Hand-made Guyana ornaments adorn Los Angeles Temple Visitors’ Center


The children of the Demerara Branch in Georgetown, Guyana, have never been to Los Angeles, much less California, but this Christmas the colorful handmade ornaments they inspired adorn one of a dozen Christmas trees that greet holiday guests at the Los Angeles Temple Visitors’ Center.

Traditional symbols of this tropical South American country — colorful parrots, lotus flowers, water lilies, flags of the national cricket team, ornamental pom-poms and beads — beautify the tree along with long flowing ribbons, red bows, snowflakes and stars.

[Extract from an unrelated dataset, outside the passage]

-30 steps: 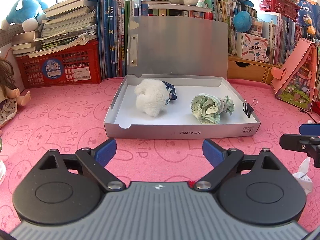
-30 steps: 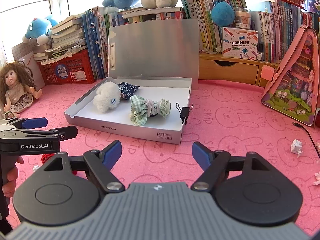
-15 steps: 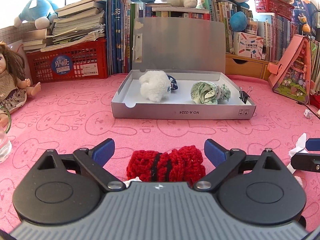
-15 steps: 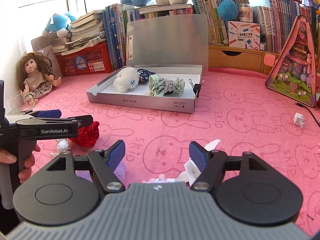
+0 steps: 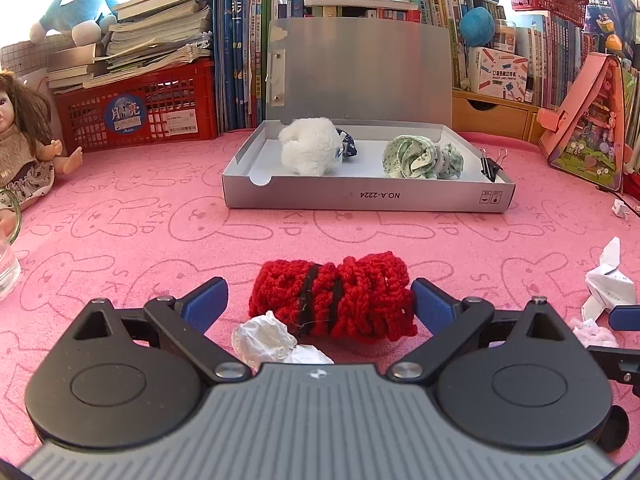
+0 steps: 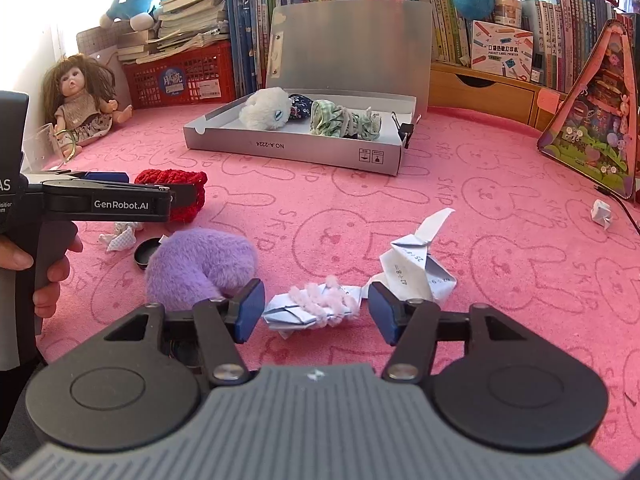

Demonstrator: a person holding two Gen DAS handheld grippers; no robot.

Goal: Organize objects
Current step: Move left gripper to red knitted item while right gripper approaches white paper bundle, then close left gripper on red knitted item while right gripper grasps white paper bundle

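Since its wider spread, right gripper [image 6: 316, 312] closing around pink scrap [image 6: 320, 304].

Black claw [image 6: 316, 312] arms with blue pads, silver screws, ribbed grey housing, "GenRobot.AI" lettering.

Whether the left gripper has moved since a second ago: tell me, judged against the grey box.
Yes. The left gripper has pulled back from the grey box, which sits farther off, and now straddles the red knitted piece.

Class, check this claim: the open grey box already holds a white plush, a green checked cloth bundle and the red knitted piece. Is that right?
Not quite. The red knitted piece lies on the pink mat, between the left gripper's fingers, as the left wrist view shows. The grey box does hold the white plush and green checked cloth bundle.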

Children in the Granada Hills California Stake made the decorations based on drawings sent to them via Facebook from children in the Guyana branch. They also stayed true to the Guyanese national colors — black, yellow, red, green and white. The branch mailed knickknacks, Guyanese money, flags and pennants, and a few specially woven miniature bags and bookmarks that arrived in advance of the decoration party.

Craig Nelson, who coordinated the international project in Granada Hills, said this rare global collaboration gave the children in California a new appreciation for a country they knew little about.

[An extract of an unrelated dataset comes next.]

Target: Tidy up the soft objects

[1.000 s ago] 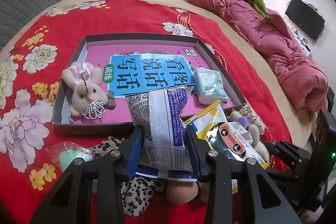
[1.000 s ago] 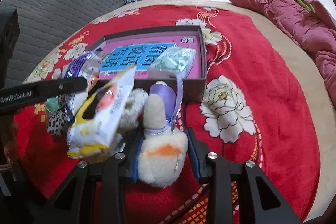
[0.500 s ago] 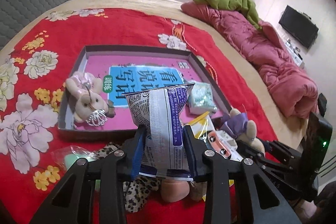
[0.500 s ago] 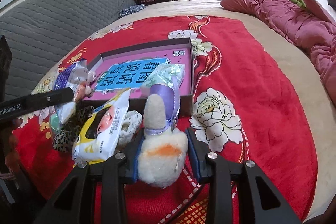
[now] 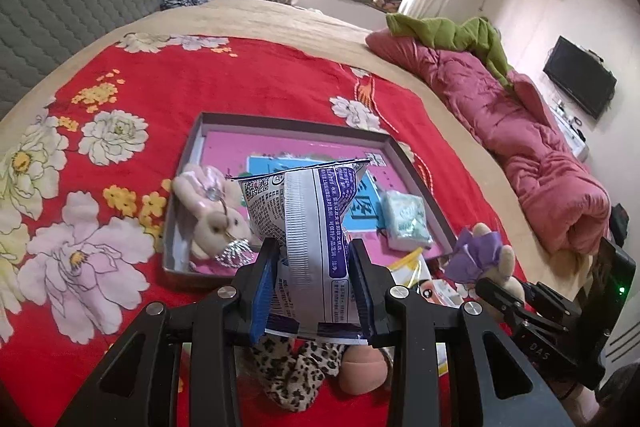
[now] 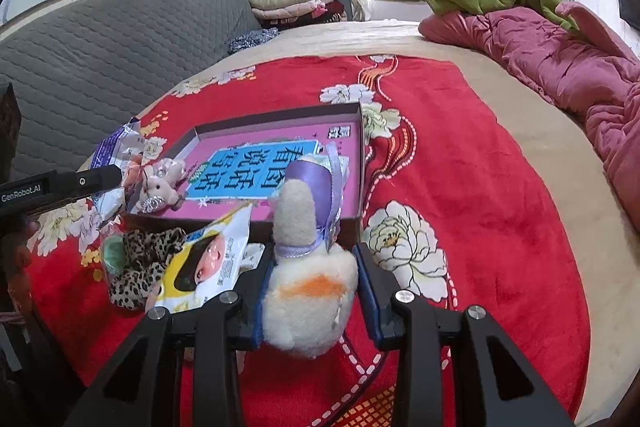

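My left gripper (image 5: 314, 255) is shut on a white and purple snack packet (image 5: 308, 211), held upright above the bed in front of the shallow grey tray (image 5: 296, 125). In the tray lie a pink bunny plush (image 5: 208, 211) and a tissue pack (image 5: 404, 223). My right gripper (image 6: 314, 259) is shut on a cream plush toy (image 6: 308, 291) with a purple ribbon, just in front of the tray's near wall (image 6: 362, 155). On the red blanket beside it lie a yellow wipes pack (image 6: 208, 267) and a leopard-print item (image 6: 140, 263). The left gripper (image 6: 100, 179) and its packet show at the left.
A rolled pink quilt (image 5: 540, 155) with a green blanket (image 5: 448, 31) runs along the bed's right side. A grey padded headboard (image 6: 120, 39) stands on the left, with folded clothes (image 6: 288, 5) at the back. A small green item in clear wrap (image 6: 112, 255) lies by the leopard-print item.
Both grippers have risen with what they hold. The packet has come up off the pile. The yellow wipes pack that leaned on the cream plush now lies on the blanket.
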Demonstrator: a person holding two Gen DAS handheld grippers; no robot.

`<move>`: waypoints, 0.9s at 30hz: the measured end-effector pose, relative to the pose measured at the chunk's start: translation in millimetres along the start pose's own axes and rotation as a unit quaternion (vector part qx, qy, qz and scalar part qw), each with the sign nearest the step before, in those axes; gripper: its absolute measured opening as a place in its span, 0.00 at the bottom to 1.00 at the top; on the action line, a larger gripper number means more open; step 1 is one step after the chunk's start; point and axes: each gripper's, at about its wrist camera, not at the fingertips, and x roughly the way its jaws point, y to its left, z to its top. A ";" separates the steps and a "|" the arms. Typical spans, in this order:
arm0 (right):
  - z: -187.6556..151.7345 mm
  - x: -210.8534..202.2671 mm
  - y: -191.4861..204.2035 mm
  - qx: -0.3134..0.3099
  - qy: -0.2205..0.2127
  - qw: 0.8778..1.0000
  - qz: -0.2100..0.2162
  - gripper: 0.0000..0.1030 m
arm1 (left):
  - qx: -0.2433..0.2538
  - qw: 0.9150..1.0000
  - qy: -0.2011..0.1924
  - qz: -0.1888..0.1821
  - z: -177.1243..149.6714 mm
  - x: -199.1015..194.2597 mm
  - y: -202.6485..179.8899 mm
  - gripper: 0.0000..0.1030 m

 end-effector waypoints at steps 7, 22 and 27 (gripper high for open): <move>5.4 -5.8 6.3 -0.014 -0.018 1.000 0.003 0.36 | -0.008 1.000 -0.018 0.007 5.6 -7.5 8.9 0.35; 20.2 -7.1 8.3 -0.010 -0.044 0.999 0.022 0.36 | -0.020 0.999 -0.044 0.018 16.5 -14.6 22.7 0.35; 29.8 -4.9 7.6 -0.007 -0.055 0.998 0.030 0.36 | -0.019 0.998 -0.049 0.022 19.4 -11.3 23.4 0.35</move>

His married daughter, Chrissie Tsaturyan, who lives in Georgetown, said the Primary children in the Demerara Branch hoped their ornaments would teach those coming to the visitors’ center more about their Caribbean nation.

“When I first learned of the project from my dad, I immediately knew who would be excited about it and from whom I could easily get ideas: my Primary kids,” said Sister Tsaturyan.

Her husband, Sevak, is manager of operations at the U.S. Embassy in Georgetown, Guyana. Framed pictures of the Guyanese children also hang on the tree. Perhaps the most original and creative ornament is the origami crane made from a Guyanese $20 dollar bill (which has a street value of about 10 cents).

Five wards in the Granada Hills stake held ornament-making sessions involving Primary children and teens.

In all, about 250 handcrafted ornaments were created. The most challenging ornament was the origami birds, but Brother Nelson said the stake benefited from two members who were familiar with the art from their Asian heritage.

This year’s Christmas display at the Los Angeles Temple Visitors’ Center is based on the theme “Children Around the World – Christmas 2014.”

Nearly a dozen trees were decorated by stakes and churches of other faiths reflecting the Christmas culture of countries from Germany and Sweden to Guatemala, Turkey, Liberia and Tonga. All the decorated trees used handcrafted ornaments made by children.